- **What is expected**
Once the pictures are removed, return each record below exactly as written.

-------- Provided material --------

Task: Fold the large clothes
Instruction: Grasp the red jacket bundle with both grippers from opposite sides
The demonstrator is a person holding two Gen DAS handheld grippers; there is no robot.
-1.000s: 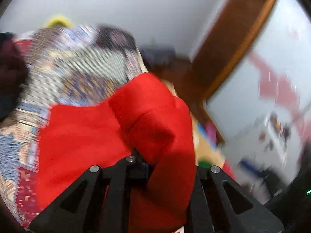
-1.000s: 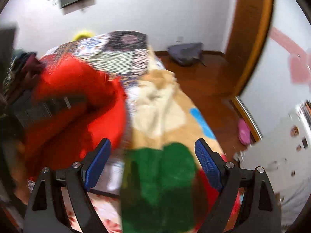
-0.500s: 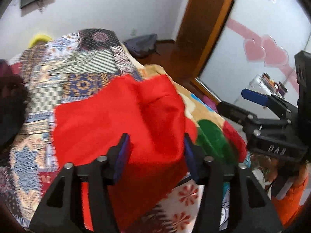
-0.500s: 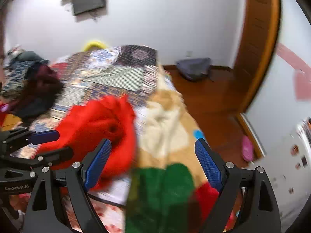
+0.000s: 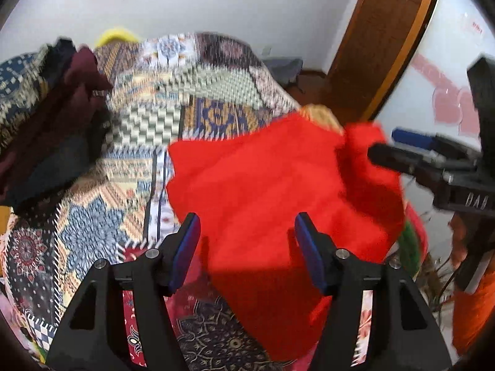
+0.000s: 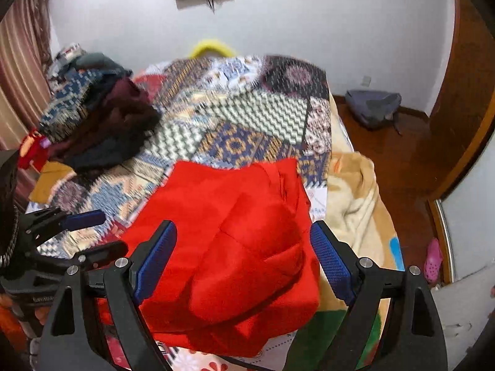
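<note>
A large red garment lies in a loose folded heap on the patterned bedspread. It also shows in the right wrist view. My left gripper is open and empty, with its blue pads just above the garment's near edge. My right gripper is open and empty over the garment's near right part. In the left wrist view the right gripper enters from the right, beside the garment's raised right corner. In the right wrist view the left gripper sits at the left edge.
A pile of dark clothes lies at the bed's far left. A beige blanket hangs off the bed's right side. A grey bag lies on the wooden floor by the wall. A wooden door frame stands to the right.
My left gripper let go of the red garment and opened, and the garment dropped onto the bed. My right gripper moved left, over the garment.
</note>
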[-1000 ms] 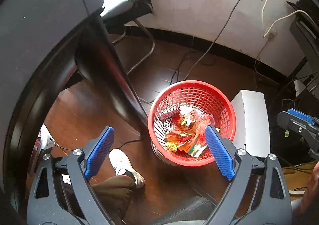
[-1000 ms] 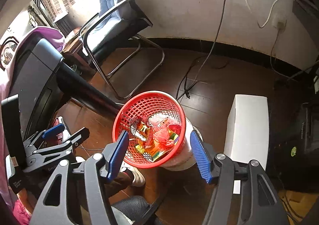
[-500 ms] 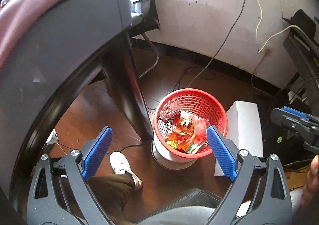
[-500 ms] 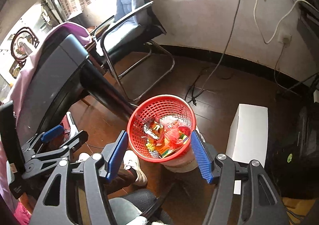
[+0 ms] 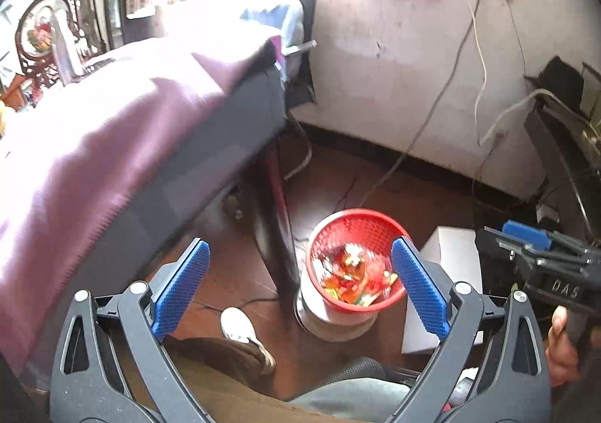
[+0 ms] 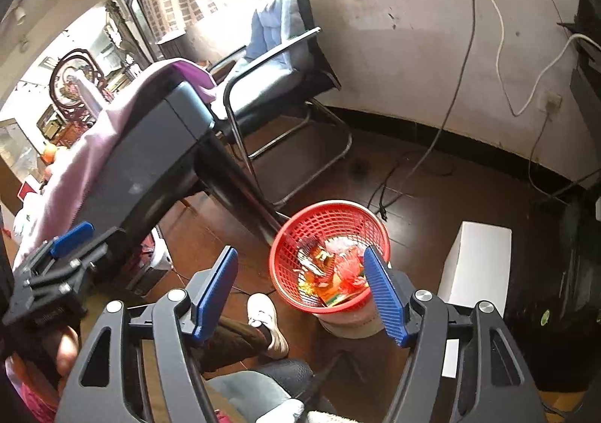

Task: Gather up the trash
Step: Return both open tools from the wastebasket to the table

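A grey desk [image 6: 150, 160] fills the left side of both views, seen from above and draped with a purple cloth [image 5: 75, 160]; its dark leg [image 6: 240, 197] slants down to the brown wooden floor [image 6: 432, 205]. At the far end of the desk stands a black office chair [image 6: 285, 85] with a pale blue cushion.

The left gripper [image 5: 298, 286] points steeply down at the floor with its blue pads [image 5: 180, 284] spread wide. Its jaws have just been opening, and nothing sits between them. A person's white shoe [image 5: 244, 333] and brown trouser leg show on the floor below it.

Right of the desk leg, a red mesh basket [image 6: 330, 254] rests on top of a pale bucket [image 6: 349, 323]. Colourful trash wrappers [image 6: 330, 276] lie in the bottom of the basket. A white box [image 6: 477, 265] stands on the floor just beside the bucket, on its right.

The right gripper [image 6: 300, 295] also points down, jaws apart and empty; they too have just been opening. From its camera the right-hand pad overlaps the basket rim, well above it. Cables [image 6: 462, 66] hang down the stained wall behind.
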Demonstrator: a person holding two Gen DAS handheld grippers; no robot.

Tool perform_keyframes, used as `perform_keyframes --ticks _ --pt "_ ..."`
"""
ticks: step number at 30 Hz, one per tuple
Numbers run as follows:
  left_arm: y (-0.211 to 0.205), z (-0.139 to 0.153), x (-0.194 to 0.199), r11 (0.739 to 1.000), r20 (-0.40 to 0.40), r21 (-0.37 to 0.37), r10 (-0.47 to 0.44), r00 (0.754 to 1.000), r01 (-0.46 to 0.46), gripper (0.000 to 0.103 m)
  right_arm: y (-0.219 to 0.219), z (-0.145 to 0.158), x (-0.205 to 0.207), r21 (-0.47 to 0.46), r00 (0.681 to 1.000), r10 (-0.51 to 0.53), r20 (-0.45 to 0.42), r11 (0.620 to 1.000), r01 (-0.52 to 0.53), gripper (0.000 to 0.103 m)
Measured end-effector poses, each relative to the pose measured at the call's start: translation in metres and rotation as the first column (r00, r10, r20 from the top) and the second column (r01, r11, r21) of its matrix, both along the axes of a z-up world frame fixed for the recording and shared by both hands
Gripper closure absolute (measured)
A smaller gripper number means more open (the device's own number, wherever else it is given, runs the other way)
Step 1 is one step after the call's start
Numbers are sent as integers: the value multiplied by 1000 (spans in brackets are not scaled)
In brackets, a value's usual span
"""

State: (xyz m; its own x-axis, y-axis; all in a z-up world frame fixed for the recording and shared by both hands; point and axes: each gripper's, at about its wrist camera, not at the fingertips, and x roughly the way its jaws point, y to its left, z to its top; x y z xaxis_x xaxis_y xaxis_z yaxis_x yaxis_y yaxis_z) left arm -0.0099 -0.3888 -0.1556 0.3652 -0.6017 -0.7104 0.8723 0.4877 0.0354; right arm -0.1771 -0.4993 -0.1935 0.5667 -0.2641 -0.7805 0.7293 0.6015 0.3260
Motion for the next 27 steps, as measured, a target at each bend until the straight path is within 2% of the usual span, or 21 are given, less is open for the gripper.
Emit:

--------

- **Response to the task**
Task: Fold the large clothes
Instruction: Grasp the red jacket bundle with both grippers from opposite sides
The demonstrator is a person holding two Gen DAS handheld grippers; there is no robot.
-1.000s: 
-1.000s: 
-0.500s: 
-0.500s: 
+0.000s: 
+0.000s: 
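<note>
A large red garment lies in a loose folded heap on the patterned bedspread. It also shows in the right wrist view. My left gripper is open and empty, with its blue pads just above the garment's near edge. My right gripper is open and empty over the garment's near right part. In the left wrist view the right gripper enters from the right, beside the garment's raised right corner. In the right wrist view the left gripper sits at the left edge.
A pile of dark clothes lies at the bed's far left. A beige blanket hangs off the bed's right side. A grey bag lies on the wooden floor by the wall. A wooden door frame stands to the right.
My left gripper let go of the red garment and opened, and the garment dropped onto the bed. My right gripper moved left, over the garment.
</note>
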[-1000 ms] 
[-1000 ms] 
[-500 ms] 
[-500 ms] 
[+0 ms] 
[+0 ms] 

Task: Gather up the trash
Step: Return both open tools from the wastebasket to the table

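A grey desk [image 6: 150, 160] fills the left side of both views, seen from above and draped with a purple cloth [image 5: 75, 160]; its dark leg [image 6: 240, 197] slants down to the brown wooden floor [image 6: 432, 205]. At the far end of the desk stands a black office chair [image 6: 285, 85] with a pale blue cushion.

The left gripper [image 5: 298, 286] points steeply down at the floor with its blue pads [image 5: 180, 284] spread wide. Its jaws have just been opening, and nothing sits between them. A person's white shoe [image 5: 244, 333] and brown trouser leg show on the floor below it.

Right of the desk leg, a red mesh basket [image 6: 330, 254] rests on top of a pale bucket [image 6: 349, 323]. Colourful trash wrappers [image 6: 330, 276] lie in the bottom of the basket. A white box [image 6: 477, 265] stands on the floor just beside the bucket, on its right.

The right gripper [image 6: 300, 295] also points down, jaws apart and empty; they too have just been opening. From its camera the right-hand pad overlaps the basket rim, well above it. Cables [image 6: 462, 66] hang down the stained wall behind.
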Demonstrator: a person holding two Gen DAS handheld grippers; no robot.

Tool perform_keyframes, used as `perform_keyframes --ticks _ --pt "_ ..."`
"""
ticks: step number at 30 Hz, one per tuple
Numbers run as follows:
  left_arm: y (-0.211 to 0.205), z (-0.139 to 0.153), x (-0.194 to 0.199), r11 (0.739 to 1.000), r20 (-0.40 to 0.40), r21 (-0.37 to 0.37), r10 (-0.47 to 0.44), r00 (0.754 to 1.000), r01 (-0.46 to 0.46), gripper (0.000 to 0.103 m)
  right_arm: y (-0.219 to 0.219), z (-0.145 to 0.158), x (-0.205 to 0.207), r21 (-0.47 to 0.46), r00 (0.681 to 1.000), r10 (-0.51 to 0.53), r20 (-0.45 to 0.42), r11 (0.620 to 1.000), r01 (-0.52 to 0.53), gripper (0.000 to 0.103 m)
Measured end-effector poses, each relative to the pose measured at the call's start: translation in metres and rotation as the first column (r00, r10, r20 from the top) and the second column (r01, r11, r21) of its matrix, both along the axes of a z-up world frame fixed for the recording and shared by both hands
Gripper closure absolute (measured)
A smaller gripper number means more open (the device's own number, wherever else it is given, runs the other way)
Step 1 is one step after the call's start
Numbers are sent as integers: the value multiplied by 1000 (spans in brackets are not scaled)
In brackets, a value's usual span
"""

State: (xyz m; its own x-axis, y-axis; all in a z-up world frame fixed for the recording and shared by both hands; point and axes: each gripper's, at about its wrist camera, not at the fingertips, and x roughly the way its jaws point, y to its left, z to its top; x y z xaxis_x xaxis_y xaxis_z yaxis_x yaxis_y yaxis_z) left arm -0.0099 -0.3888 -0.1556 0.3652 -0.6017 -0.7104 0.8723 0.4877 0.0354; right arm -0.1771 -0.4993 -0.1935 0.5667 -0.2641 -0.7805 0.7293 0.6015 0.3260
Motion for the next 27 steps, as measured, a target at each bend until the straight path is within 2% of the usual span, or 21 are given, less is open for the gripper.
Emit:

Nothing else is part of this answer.